Biotech stocks slumped Wednesday after Time magazine published an interview with Donald Trump in which the president-elect said he would lower drug prices, without saying how he plans to do so.
The BioCentury 100 Index lost 3.3% on Wednesday, with decliners outnumbering gainers 92-8. Despite the losses, the index ended the day 3% higher than its close at 4,792.80 on Nov. 8, before the presidential election results were known. Biotechs' gains outpaced those in the broader markets in the days following the election (see BioCentury, Nov. 14).
On Wednesday, the NASDAQ Biotechnology Index (NBI) and the iShares NASDAQ Biotechnology ETF (IBB) each slipped 2.9%, and the NYSE Arca Biotechnology Index (BTK) fell 3%. The Dow Jones Industrial Average added 1.5%, and the NASDAQ Composite rose 1.1%.
Tmunity Therapeutics Inc. (Philadelphia, Pa.) said it hired Usman Azam as president and CEO. Azam was global head of the cell and gene therapies unit at Novartis AG (NYSE:NVS; SIX:NOVN), which the pharma dissolved in August to integrate into its reorganized innovative medicines structure (see BioCentury Extra, Aug. 31).
Tmunity, co-founded by University of Pennsylvania immunotherapy professor Carl June, is developing T cell receptor (TCR) engineered T cells, Treg cells, and universal engineered T cell platforms that control T cell activation and direction in vivo. The company also is developing technologies to activate, expand and genetically engineer T cells from peripheral blood, cord blood and tumors (see BioCentury Extra, Jan. 13).
The closure of Novartis' cell and gene therapies unit has not slowed development of its lead cell therapy candidate. This week, the pharma said it plans to submit a BLA in early 2017 for CTL019 to treat pediatric relapsed or refractory B cell ALL. The therapy comprises autologous T cells loaded with a lentiviral vector expressing CART-19, which consists of a cancer antigen-binding domain targeting CD19 linked to CD3zeta/CD137 immunostimulatory domains (see BioCentury Extra, Dec. 5).

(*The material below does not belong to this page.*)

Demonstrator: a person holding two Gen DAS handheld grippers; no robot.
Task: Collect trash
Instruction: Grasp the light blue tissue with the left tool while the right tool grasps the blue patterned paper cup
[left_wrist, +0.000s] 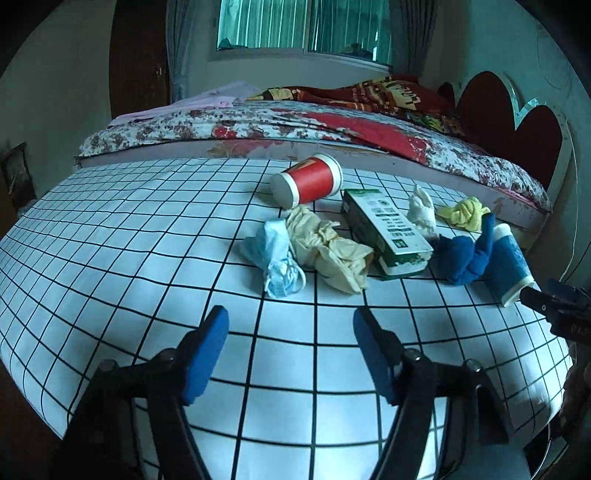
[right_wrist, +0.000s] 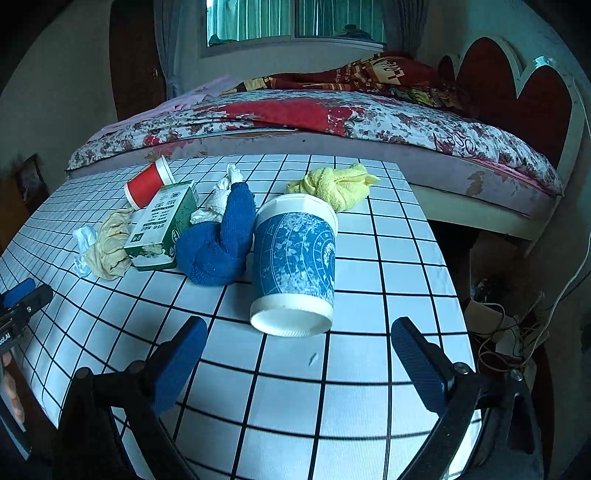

Voyager Therapeutics Inc. (NASDAQ:VYGR) gained $5.52 (40%) to $19.25 in early after-hours trading Wednesday when it announced interim results from a Phase Ib study of Parkinson's Disease gene therapy VY-AADC01. The data showed the higher of two tested doses increased biomarker activity and led to improvements on a disease severity scale in patients with advanced PD. Subjects receiving the higher dose also were able to reduce use of daily medications.
A five-patient cohort receiving the high dose had 56% greater activity of dopa decarboxylase (DDC; AADC) compared to baseline and were able to reduce intake of daily PD medications, including levodopa, by 34% after six months. The cohort also had a 56% improvement in Unified Parkinson's Disease Rating Scale Part III (UPDRS-III) on medication at six months, with the effect sustained at 12 months.
Treatment resulted in a 20% increase in self-reported "on" time without dyskinesia from baseline to six months, and 43% improvement at 12 months. "Off" time with dyskinesia decreased 27% at six months, and 48% at 12 months.
Results were less pronounced in a lower-dose cohort, where patients had a 13% increase in DDC enzyme activity and 21% worsening in UPDRS-III scores at six months that was sustained at 12 months. "On" time decreased 3% at six months, but increased 16% from baseline at 12 months. Off-time with dyskinesia decreased 16% at six months and 27% at 12 months. The group reduced PD medication use by 14%.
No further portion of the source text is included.